An MCP server that exposes World Air Quality Index (AQICN) data, allowing language models to fetch city or coordinate‑based AQI, search stations, and integrate seamlessly with Claude Desktop.

Capabilities

Resources
Access data sources
Tools
Execute functions
Prompts
Pre-built templates
Sampling
AI model interactions

AQICN MCP Server

The AQICN MCP Server bridges the gap between conversational AI assistants and real‑time environmental data. By exposing the World Air Quality Index (AQICN) API through the Model Context Protocol, it lets developers query air quality metrics for any city or geographic coordinate directly from within an LLM workflow. This eliminates the need to manually fetch, parse, or cache AQI data, enabling applications that require up‑to‑date pollution information to remain lightweight and responsive.
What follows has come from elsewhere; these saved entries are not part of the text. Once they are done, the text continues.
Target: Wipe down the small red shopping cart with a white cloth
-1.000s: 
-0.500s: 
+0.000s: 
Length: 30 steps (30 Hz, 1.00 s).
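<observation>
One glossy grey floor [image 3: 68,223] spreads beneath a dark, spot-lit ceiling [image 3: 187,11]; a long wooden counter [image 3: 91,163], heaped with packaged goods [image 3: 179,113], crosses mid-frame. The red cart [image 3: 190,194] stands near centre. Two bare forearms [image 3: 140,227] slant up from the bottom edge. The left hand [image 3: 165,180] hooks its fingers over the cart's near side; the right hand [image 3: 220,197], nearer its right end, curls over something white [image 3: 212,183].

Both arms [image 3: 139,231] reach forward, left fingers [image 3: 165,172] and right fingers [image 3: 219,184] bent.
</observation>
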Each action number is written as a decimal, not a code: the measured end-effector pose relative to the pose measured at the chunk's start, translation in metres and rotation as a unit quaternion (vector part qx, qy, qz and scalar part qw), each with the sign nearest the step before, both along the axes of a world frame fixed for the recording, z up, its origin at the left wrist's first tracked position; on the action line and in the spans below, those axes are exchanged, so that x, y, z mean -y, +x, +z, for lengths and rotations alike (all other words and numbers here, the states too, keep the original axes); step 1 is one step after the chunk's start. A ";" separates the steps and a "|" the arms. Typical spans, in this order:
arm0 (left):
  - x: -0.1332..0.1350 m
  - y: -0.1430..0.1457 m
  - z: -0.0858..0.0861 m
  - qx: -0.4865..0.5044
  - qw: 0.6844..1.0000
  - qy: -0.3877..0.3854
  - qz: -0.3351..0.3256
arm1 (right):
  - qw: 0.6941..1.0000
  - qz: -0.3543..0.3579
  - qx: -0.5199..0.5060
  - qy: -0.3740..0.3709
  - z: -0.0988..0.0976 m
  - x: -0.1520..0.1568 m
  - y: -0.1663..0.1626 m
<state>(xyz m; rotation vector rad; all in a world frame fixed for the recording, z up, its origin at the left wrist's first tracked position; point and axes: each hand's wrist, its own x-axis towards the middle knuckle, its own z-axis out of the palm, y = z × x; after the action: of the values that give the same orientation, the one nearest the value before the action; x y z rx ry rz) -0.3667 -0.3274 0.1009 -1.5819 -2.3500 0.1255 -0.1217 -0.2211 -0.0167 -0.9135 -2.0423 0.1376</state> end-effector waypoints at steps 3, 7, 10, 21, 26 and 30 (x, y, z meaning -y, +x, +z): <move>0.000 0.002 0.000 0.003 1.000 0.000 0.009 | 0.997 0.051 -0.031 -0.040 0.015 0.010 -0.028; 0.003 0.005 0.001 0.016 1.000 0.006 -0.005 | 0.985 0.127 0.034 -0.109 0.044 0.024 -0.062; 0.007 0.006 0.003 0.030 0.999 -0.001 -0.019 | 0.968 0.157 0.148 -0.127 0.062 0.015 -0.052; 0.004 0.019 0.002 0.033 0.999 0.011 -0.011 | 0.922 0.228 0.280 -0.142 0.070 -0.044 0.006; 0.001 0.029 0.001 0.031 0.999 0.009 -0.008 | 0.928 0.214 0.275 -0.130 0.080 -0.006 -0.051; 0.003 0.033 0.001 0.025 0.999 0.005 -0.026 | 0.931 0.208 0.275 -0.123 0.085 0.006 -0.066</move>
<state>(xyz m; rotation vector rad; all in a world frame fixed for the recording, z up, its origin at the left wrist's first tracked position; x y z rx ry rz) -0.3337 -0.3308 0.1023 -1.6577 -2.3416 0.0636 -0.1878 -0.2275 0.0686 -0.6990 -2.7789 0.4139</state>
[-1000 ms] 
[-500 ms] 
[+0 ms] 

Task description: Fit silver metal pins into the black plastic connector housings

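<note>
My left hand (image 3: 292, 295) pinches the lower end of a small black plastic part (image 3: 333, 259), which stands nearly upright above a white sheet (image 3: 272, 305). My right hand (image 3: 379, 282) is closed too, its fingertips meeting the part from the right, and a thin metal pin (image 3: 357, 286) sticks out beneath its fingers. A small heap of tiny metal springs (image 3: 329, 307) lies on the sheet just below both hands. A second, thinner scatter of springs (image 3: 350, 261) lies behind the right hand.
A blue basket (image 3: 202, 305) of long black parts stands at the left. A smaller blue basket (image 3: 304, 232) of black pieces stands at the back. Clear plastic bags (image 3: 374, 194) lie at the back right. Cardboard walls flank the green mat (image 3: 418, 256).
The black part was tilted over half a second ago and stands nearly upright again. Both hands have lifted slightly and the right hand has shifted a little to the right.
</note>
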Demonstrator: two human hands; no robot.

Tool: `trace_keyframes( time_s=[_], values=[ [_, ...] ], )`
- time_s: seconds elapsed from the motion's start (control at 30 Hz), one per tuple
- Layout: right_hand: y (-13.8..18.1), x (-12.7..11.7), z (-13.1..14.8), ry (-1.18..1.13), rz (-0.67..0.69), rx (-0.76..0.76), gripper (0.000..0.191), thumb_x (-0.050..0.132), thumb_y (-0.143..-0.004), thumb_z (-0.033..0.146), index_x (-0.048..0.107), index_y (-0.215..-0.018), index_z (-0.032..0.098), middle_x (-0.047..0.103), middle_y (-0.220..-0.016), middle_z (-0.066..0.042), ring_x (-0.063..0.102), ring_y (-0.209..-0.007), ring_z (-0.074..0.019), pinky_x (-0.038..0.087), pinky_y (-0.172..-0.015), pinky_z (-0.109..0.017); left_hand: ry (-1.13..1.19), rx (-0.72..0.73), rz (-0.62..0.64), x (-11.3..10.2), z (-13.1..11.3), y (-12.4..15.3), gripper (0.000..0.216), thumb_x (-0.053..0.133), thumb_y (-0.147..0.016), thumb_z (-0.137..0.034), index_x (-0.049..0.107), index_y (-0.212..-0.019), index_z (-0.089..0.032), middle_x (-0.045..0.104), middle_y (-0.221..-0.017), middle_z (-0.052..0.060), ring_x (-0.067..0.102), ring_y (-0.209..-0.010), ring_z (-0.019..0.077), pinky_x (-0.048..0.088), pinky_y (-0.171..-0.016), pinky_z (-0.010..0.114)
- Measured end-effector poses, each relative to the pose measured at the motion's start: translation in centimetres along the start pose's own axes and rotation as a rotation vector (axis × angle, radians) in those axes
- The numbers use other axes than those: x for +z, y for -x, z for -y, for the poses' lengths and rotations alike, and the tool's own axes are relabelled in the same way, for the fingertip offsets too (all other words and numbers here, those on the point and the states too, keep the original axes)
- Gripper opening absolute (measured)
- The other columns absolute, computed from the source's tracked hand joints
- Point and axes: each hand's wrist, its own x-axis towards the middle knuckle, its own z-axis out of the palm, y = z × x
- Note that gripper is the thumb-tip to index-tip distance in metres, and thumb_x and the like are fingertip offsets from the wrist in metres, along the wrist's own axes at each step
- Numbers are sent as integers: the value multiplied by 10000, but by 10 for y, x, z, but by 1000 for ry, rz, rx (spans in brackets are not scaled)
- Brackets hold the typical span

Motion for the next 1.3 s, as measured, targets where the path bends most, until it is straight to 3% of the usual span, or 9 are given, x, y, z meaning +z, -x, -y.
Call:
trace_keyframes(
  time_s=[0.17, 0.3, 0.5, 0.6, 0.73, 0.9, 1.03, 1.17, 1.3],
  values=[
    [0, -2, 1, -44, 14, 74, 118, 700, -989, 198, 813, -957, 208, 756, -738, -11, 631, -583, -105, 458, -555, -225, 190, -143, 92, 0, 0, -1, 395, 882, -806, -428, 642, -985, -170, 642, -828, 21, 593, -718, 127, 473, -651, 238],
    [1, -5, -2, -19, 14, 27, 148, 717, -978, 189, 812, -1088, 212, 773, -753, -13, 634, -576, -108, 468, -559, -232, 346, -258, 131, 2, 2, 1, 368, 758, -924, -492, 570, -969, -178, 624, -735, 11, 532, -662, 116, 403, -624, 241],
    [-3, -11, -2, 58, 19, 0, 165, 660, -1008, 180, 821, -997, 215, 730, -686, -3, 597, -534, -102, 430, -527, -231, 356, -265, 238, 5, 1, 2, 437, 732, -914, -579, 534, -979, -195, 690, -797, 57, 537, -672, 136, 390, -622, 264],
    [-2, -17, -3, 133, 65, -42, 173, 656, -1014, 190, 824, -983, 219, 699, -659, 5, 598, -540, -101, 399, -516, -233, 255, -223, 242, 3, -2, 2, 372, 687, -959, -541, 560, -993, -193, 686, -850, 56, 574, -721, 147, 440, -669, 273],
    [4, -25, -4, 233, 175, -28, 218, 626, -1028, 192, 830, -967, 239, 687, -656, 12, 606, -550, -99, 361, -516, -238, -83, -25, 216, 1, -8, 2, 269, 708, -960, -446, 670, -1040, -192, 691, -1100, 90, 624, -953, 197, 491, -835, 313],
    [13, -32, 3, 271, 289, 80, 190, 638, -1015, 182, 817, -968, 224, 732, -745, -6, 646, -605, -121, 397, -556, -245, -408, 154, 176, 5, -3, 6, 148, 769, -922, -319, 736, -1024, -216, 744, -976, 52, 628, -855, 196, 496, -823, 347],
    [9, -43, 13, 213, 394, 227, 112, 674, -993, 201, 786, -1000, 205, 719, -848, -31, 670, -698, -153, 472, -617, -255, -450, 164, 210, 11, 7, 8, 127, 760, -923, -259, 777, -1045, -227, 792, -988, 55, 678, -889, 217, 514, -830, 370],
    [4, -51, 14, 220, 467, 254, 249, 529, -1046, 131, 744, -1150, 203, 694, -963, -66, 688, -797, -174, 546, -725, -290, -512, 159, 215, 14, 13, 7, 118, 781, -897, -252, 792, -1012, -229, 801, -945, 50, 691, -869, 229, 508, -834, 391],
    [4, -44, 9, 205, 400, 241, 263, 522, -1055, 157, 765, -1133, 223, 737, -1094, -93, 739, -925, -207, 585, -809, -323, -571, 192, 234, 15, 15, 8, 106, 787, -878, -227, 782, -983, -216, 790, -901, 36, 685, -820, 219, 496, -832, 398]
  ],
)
At its core, the server offers three intuitive tools. city_aqi accepts a city name and returns a structured record containing the current Air Quality Index, the monitoring station, dominant pollutant, timestamp, and geographic coordinates. geo_aqi performs the same operation but uses latitude/longitude pairs, making it ideal for mobile or IoT scenarios where precise location data is available. Finally, search_station allows users to discover monitoring stations by keyword, returning a list of station names, identifiers, and coordinates. These tools are designed to be straightforward for LLMs: a single function call yields all necessary data without additional post‑processing.

For developers building AI‑powered applications, this server unlocks a range of use cases. Environmental monitoring dashboards can automatically update with the latest AQI values, health‑advisory bots can warn users about poor air quality in their area, and travel assistants can recommend cities with cleaner air. Because the MCP integration is stateless and returns JSON‑serialisable objects, developers can compose complex reasoning chains—such as correlating AQI with weather or traffic data—without handling API keys or rate limits manually.

The server’s design also offers unique advantages. It abstracts away authentication by reading the AQICN API key from an environment variable, keeping credentials out of code. The MCP Inspector tooling allows rapid iteration and debugging, while the optional Smithery installation streamlines deployment on Claude Desktop. By providing a clean, declarative interface to a global environmental data source, the AQICN MCP Server empowers AI assistants to deliver actionable insights about air quality in real time.